There are always variables in the vast art form that is music. Smith handles them. One needn't even go back in his strong career to see. There is plenty of aural evidence this year alone, as Smith has released a stellar album from his longtime band Vital Information NYC Edition. The new disk, Viewpoint is in itself an amalgam of styles groups led by Smith have been playing for years, all in the jazz vein. Later this year, an organ trio record, Groove: Blue (Q-Rios Records) will come out with B3 wizard Tony Monaco and guitarist Vinny Valentino, which Smith describes as "more in the swinging, Blue Note, Grant Green-type direction."

If that weren't enough, Smith is the drummer on the recently released Vortex (Theories Recordings) a solo effort by Journey guitarist Neil Schon, that features Jan Hammer on keyboards. "It was fun to get back together with him. It was just the two of us," Smith says. "We came up with music together. He had some songs written, we co-composed some songs and we put a whole album of material together. He played bass and had Jan Hammer play keyboards. It's an instrumental rock album."

Those varied albums display some—but not all—of the ground Smith can cover.

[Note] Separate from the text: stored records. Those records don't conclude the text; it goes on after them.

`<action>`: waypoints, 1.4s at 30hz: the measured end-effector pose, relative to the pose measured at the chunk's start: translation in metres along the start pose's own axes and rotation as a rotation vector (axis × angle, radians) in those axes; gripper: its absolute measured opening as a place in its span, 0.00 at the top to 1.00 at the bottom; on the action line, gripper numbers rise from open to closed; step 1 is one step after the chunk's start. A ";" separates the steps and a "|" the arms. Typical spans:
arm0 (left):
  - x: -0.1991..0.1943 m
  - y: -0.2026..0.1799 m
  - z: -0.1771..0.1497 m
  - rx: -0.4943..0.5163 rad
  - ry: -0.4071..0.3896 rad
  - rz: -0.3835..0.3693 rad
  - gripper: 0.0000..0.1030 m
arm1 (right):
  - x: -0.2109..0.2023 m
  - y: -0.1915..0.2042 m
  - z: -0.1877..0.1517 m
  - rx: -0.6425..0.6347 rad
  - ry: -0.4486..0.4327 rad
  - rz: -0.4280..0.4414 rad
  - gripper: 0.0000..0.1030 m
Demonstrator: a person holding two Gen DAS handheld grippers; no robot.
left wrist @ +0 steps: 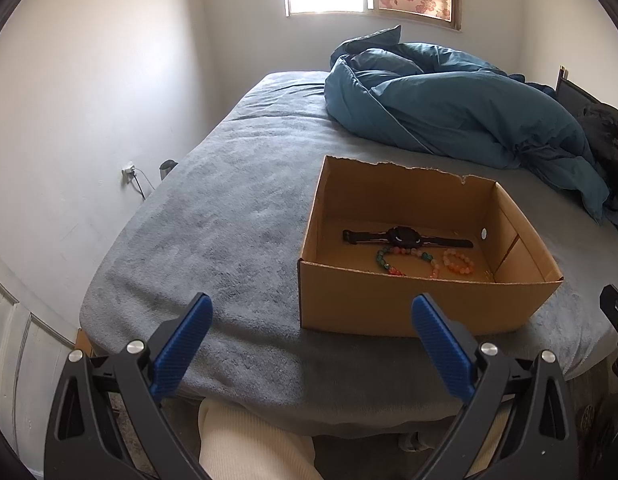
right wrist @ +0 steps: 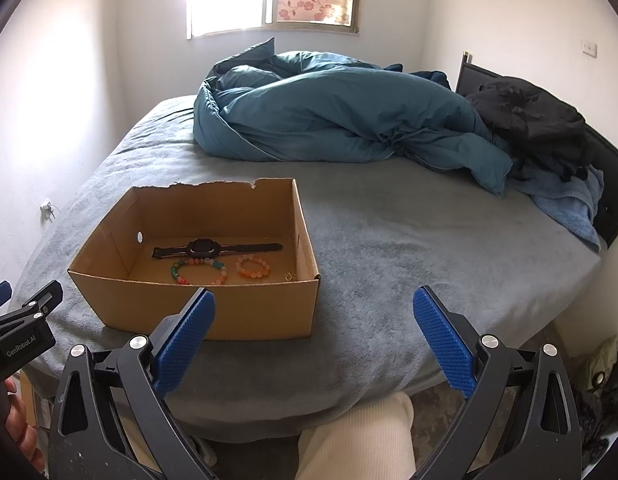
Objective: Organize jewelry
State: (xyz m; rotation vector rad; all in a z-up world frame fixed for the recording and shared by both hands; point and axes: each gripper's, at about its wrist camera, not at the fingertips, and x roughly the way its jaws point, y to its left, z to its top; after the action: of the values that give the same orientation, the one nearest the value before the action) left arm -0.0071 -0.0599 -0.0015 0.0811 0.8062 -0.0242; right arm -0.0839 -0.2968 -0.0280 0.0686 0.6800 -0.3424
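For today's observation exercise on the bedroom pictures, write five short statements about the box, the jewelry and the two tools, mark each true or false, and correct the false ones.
1. The cardboard box sits on the grey bed. True.
2. The black watch lies on the bed beside the box. False: it lies inside the box, along the far side of the floor.
3. Two beaded bracelets, a multicolored bracelet and an orange bracelet, lie in the box nearer the camera than the watch. True.
4. The right tool is shut on a bracelet. False: its jaws are wide apart and hold nothing.
5. The left tool reaches into the box. False: it is open, short of the box's front wall.
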 end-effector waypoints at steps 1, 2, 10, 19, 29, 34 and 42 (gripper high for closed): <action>0.000 0.000 0.000 -0.001 0.001 0.000 0.05 | 0.000 0.000 0.000 0.000 0.000 0.000 0.08; 0.000 0.000 0.000 -0.001 0.000 0.000 0.05 | 0.000 0.000 0.000 0.000 0.001 0.000 0.08; 0.002 0.000 -0.001 -0.001 0.012 -0.002 0.05 | 0.000 0.000 0.000 0.001 0.002 0.000 0.08; 0.002 0.000 -0.001 -0.002 0.014 -0.001 0.05 | 0.000 0.000 0.000 -0.001 0.002 0.000 0.08; 0.004 0.003 -0.001 -0.001 0.012 -0.002 0.05 | 0.000 0.000 0.000 0.000 0.002 0.001 0.08; 0.004 0.002 -0.001 -0.002 0.011 -0.002 0.05 | 0.000 0.000 0.000 0.000 0.002 0.000 0.08; 0.004 0.003 -0.001 -0.002 0.013 -0.003 0.05 | 0.000 0.001 -0.001 0.000 0.004 -0.001 0.08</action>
State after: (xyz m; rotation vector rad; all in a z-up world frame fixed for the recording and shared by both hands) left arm -0.0052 -0.0572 -0.0048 0.0789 0.8195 -0.0255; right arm -0.0840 -0.2960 -0.0286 0.0692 0.6843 -0.3432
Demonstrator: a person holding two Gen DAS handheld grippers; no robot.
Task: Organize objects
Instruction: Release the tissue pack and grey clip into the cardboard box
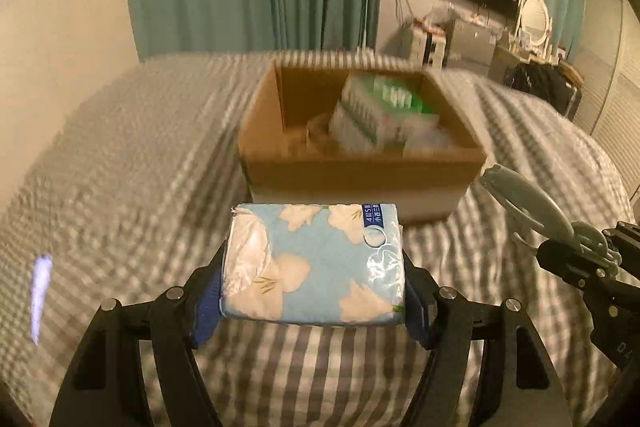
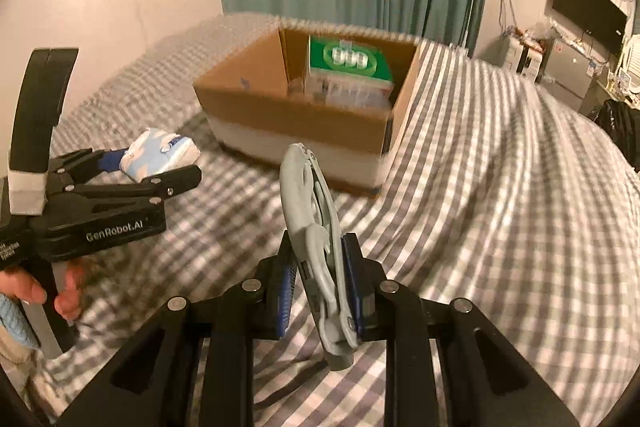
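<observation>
Plainly, both loads are up off the bed.
Left gripper (image 1: 314,291): its fingers are clamped on the tissue pack (image 1: 314,263), one pad on each short end, so the soft pack lies flat across the gap and cannot sag out.
Right gripper (image 2: 320,291): its fingers are closed on the grey tool (image 2: 316,247), pinched near its pivot end, the long handles standing up and forward past the fingertips; it looks like a clipper or opener, I cannot tell which.
Cardboard box (image 1: 360,167): open-topped, ahead of both pairs of fingers on the checked bed cover (image 2: 500,187), already holding a green-topped carton (image 2: 348,67).
Judgement: both things appear bound for the box, carried high enough to pass over its near wall.
Risk: the tool, held by one end, could swing.
</observation>
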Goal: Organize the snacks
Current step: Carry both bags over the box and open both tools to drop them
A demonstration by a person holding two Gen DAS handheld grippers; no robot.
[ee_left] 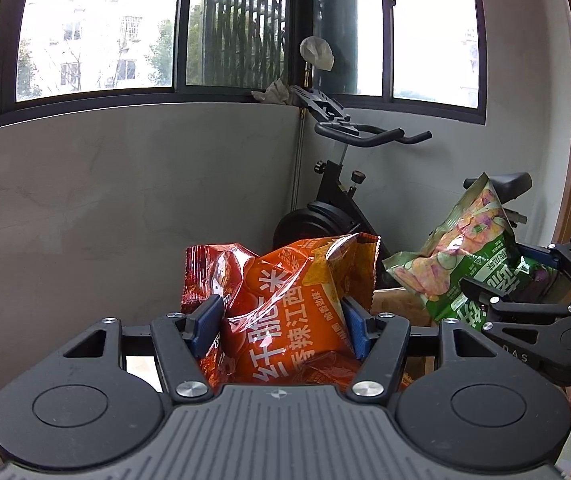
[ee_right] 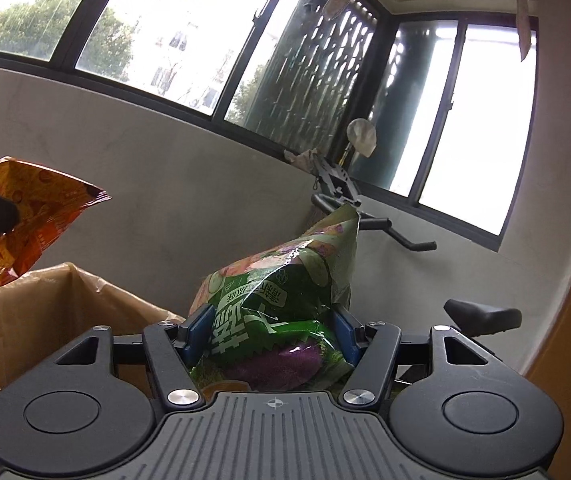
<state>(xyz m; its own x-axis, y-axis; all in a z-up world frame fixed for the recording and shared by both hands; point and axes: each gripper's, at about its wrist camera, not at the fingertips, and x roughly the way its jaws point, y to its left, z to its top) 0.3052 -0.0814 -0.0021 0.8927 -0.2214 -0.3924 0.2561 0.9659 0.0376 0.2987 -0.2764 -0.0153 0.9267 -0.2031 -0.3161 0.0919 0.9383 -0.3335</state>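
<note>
Left gripper (ee_left: 283, 322) has its blue pads (ee_left: 205, 322) clamped on the orange snack bag (ee_left: 285, 304), which bulges up toward twelve o'clock. Right gripper (ee_right: 271, 334) squeezes the green snack bag (ee_right: 281, 300) the same way. At nine o'clock of it sits the brown paper bag (ee_right: 45, 312).

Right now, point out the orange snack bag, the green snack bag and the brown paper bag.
orange snack bag (ee_left: 285, 312): left wrist view, on its printed front between the blue pads.
green snack bag (ee_right: 273, 308): right wrist view, on its crumpled green middle.
brown paper bag (ee_right: 57, 312): right wrist view, on its inner wall.
</note>
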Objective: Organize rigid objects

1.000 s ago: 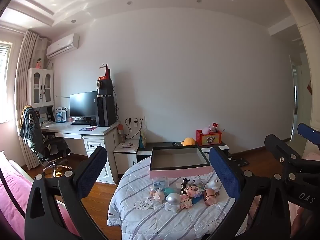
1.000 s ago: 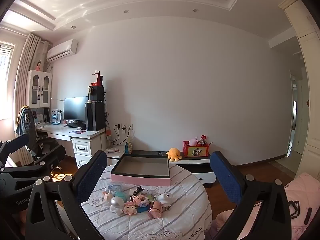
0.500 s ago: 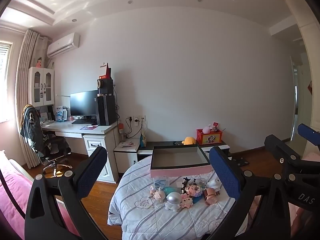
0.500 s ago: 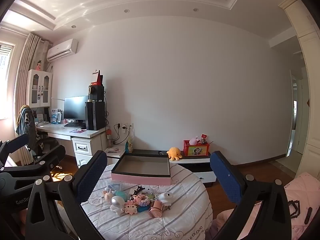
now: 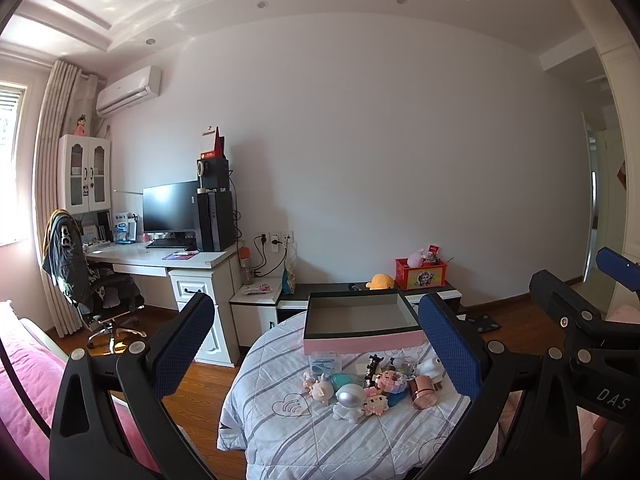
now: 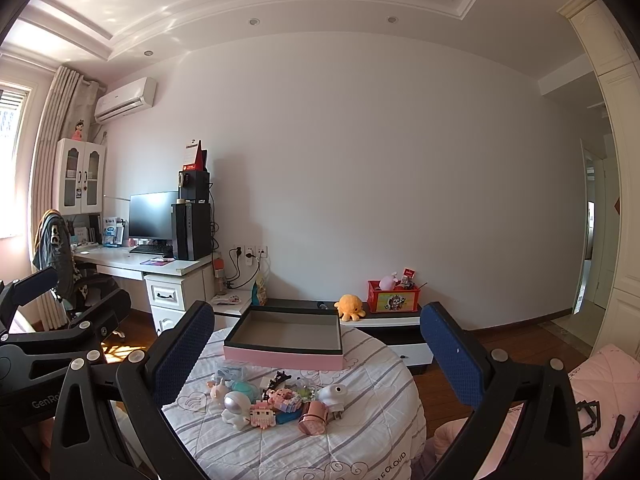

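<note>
We hold both grippers up and back from the round tabletop (image 5: 280, 432), both empty. Left gripper (image 5: 316, 344) has its blue pads spread wide, nothing between them. Right gripper (image 6: 316, 350) is the same: wide, nothing held. In the left wrist view the right gripper shows at the right edge; in the right wrist view the left gripper shows at the left edge.

Nearest on the tabletop, which is covered by a striped quilt, sits a tight cluster of small toys. Silver astronaut figure (image 5: 349, 400) at the front, a pink block figure (image 5: 376, 400) touching it on the right, a rose-gold cylinder (image 5: 423, 389) lying on its side further right. Behind those: a small pink-white animal figure (image 5: 321, 388), a teal egg shape (image 5: 344, 380), a white whale-like toy (image 5: 430, 366), a black figurine (image 5: 373, 364). Other pieces in the pile are too small to tell.

Just behind the cluster is an open pink box (image 5: 362, 345) with a dark rim and grey interior, nothing visible inside.

Beyond the tabletop: a low cabinet (image 6: 384, 322) against the wall with an orange plush octopus (image 6: 349, 306) and a red toy box (image 6: 393, 300). Far left, a white desk (image 6: 132, 262) with monitor (image 6: 154, 216), PC tower (image 6: 191, 231) and an office chair (image 5: 80, 276).
</note>
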Action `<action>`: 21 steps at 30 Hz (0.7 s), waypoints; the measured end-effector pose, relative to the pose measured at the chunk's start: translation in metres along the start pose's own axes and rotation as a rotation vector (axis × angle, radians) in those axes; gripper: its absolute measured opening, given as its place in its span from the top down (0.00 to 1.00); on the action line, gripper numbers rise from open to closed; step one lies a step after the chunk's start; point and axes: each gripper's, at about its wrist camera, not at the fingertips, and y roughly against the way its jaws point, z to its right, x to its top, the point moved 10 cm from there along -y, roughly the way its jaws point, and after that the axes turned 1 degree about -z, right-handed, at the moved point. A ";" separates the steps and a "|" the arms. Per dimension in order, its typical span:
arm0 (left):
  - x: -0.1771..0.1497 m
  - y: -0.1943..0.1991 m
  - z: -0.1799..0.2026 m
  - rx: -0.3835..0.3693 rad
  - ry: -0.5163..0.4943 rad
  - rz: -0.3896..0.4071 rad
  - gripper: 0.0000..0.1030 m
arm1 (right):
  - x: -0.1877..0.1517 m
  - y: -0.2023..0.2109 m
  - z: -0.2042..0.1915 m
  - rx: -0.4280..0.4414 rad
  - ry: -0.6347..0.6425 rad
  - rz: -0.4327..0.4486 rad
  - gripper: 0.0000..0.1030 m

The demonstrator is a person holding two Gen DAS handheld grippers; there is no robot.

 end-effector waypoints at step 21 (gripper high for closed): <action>0.001 0.003 -0.005 0.001 -0.002 0.001 0.00 | 0.003 0.004 -0.002 0.001 0.001 -0.001 0.00</action>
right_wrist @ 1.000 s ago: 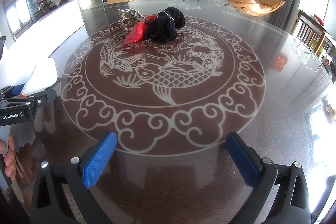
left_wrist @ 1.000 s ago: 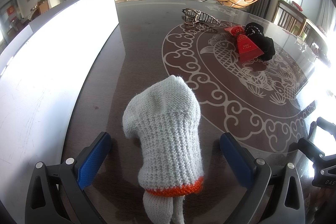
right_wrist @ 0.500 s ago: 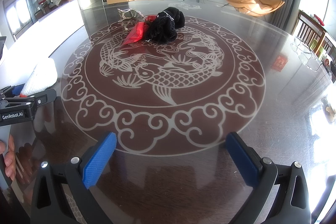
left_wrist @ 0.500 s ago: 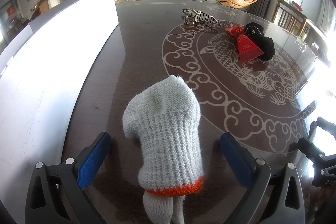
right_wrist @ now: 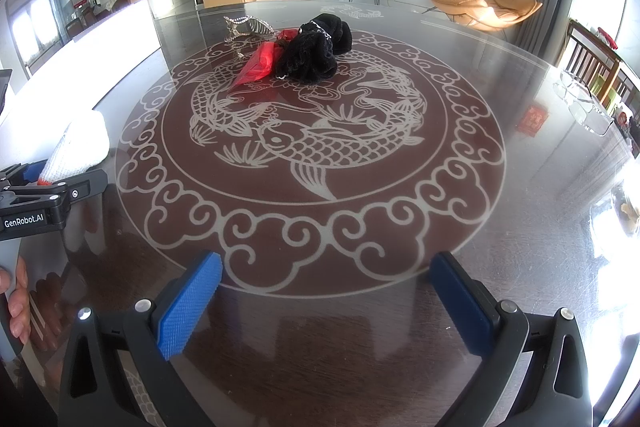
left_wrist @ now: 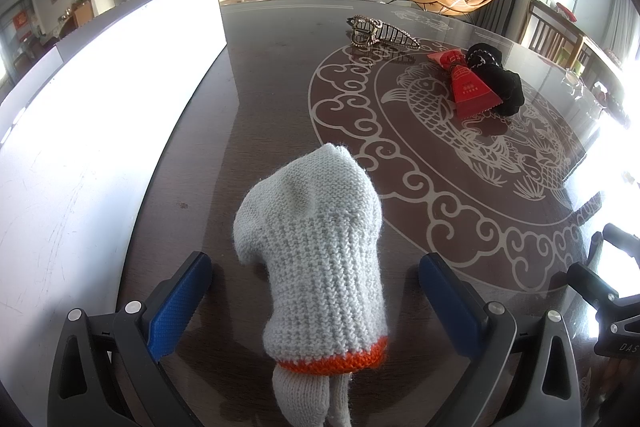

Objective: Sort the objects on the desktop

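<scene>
Left gripper (left_wrist: 316, 291) is spread wide around the knit glove (left_wrist: 316, 259), pads clear of it, near the table (left_wrist: 260, 107) edge. Right gripper (right_wrist: 326, 303) gapes empty too. Closing off-centre could just bunch the loose knit and drop it. No bins or containers visible anywhere.

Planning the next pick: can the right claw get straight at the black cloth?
Probably yes. The right claw is open and empty, and bare table lies between it and the black cloth. The red packet touches only the cloth's left side.
</scene>
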The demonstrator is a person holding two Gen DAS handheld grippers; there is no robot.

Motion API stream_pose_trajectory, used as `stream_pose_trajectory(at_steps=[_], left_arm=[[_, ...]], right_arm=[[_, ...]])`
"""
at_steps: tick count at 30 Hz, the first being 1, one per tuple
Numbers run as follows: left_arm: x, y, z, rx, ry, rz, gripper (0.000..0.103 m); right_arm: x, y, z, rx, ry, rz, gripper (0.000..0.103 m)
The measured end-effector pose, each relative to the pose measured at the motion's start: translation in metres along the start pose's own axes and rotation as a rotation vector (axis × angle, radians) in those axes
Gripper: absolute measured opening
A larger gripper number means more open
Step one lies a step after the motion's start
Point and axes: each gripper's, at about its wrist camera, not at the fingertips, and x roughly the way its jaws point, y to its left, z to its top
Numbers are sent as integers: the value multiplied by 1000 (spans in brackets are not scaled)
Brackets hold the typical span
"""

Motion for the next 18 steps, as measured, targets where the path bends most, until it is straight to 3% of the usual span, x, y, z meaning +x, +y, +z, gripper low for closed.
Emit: stream_pose_trajectory(at_steps=[6, 9, 13, 15, 16, 18], left_arm=[[0, 0, 0, 2, 0, 1, 103], [-1, 1, 0, 2, 0, 1, 103], [-1, 1, 0, 1, 0, 2, 103], [-2, 2, -1, 1, 0, 1, 103], [-2, 2, -1, 1, 0, 1, 103], [-2, 2, -1, 1, 0, 1, 103]], right_arm=[[0, 0, 0, 0, 0, 1, 103], [-1, -7, 12, 25, -28, 83, 103], [-1, -26, 73, 120, -119, 182, 103], [21, -25, 113, 119, -76, 194, 102], [36, -23, 129, 116, -44, 196, 100], [61, -20, 149, 123, 8, 209, 75]])
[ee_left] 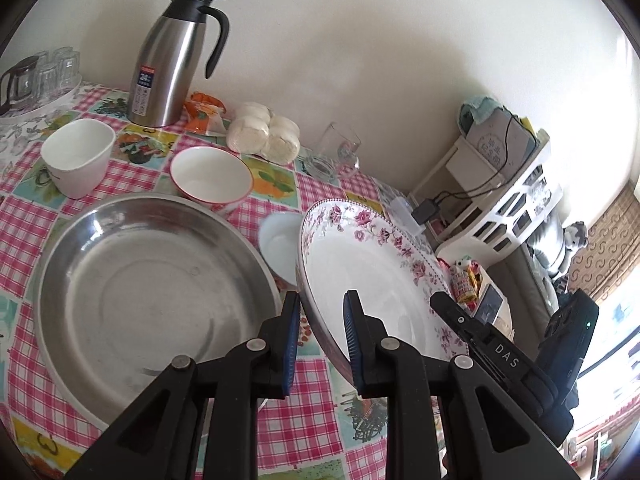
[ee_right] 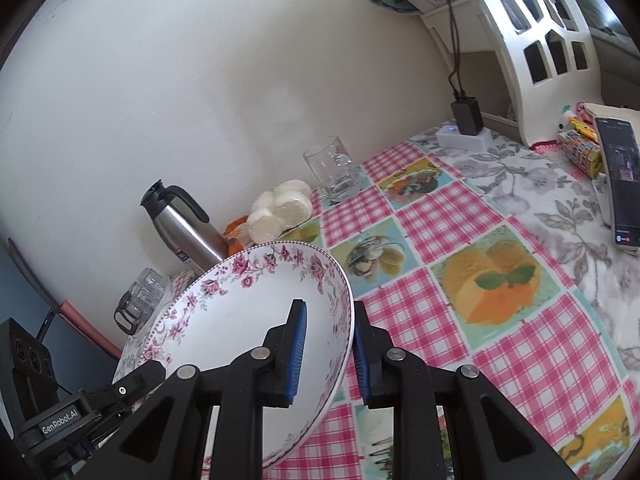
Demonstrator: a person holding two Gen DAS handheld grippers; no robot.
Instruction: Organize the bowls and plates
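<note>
Both grippers hold the floral plate (ee_left: pixel 372 276) by opposite edges. The left gripper (ee_left: pixel 322 340) has its jaws clenched on the rim at lower centre of the left view; the right gripper (ee_right: pixel 329 354) has its jaws clenched on the rim at lower centre of the right view. The plate is tilted and lifted off the bench (ee_right: pixel 460 220), though its lowest edge is hidden behind the grippers, so whether it is fully clear I cannot tell.

The step in hand looks like carrying this plate to a stacking place. The likely target is the steel basin (ee_left: pixel 152 292), which fills the lower left of the left view just beside the plate. The next move would call for levelling the plate, bringing it over the basin and lowering it with both grips let go together.

Around it: a small white dish (ee_left: pixel 280 240) sits between basin and plate at centre, partly hidden, and could be knocked. A red-rimmed bowl (ee_left: pixel 212 178) and a white cup (ee_left: pixel 78 156) stand above the basin, at upper left. A flask (ee_left: pixel 168 60), wrapped buns (ee_left: pixel 264 132) and a glass (ee_left: pixel 340 148) line the wall. A phone (ee_right: pixel 620 184) lies at the right edge of the right view, well apart.
</note>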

"It depends on what the setting is. Whether it's a rock group, a big band, or small group. Some kind of mix of ethnic musicians," he says. "It depends on what the vocabulary is, what the conception of how we play together is. But the main role is that unification of everyone, so it feels cohesive. That requires listening very closely to what's going on and playing the most supportive way that I can. It helps everyone do what they do and makes it as easy as possible for them to do what they do."

There are various bands to which lends his rhythmic colors. One of the main one he leads is Vital Information, now consisting of he and Valentino, along with pianist Mark Soskin, Andy Fusco on alto sax, and Baron Browne on bass. The group started with different personnel decades ago and has survived well, as the new recording shows.

In the beginning, Tom Coster was the keyboard player, but he retired from the music business. Meanwhile, Smith had two other bands: Buddy's Buddies, a Buddy Rich alumni group that started back in 1999 with saxophonists Steve Marcus, Fusco and Mark Soskin. Browne eventually joined on bass and the group played the music associated with Buddy Rich. That group evolved into Jazz Legacy and started playing arrangements of tunes associated with drummers like Art Blakey, Elvin Jones and Tony Williams.

"That was a fun group. It also included Baron Browne, Mark Soskin, Andy Fusco. Steve Marcus had died, which is why we moved away from the Buddy Rich music so much. Walt Weiskopf joined us on tenor saxophone. We toured and made a couple of records," Smith said. When Coster retired, "it felt right to bring in Mark Soskin on piano and Andy Fusco on the alto. That gave me the ability to play the music from all three groups in one band. It gave us a lot of options."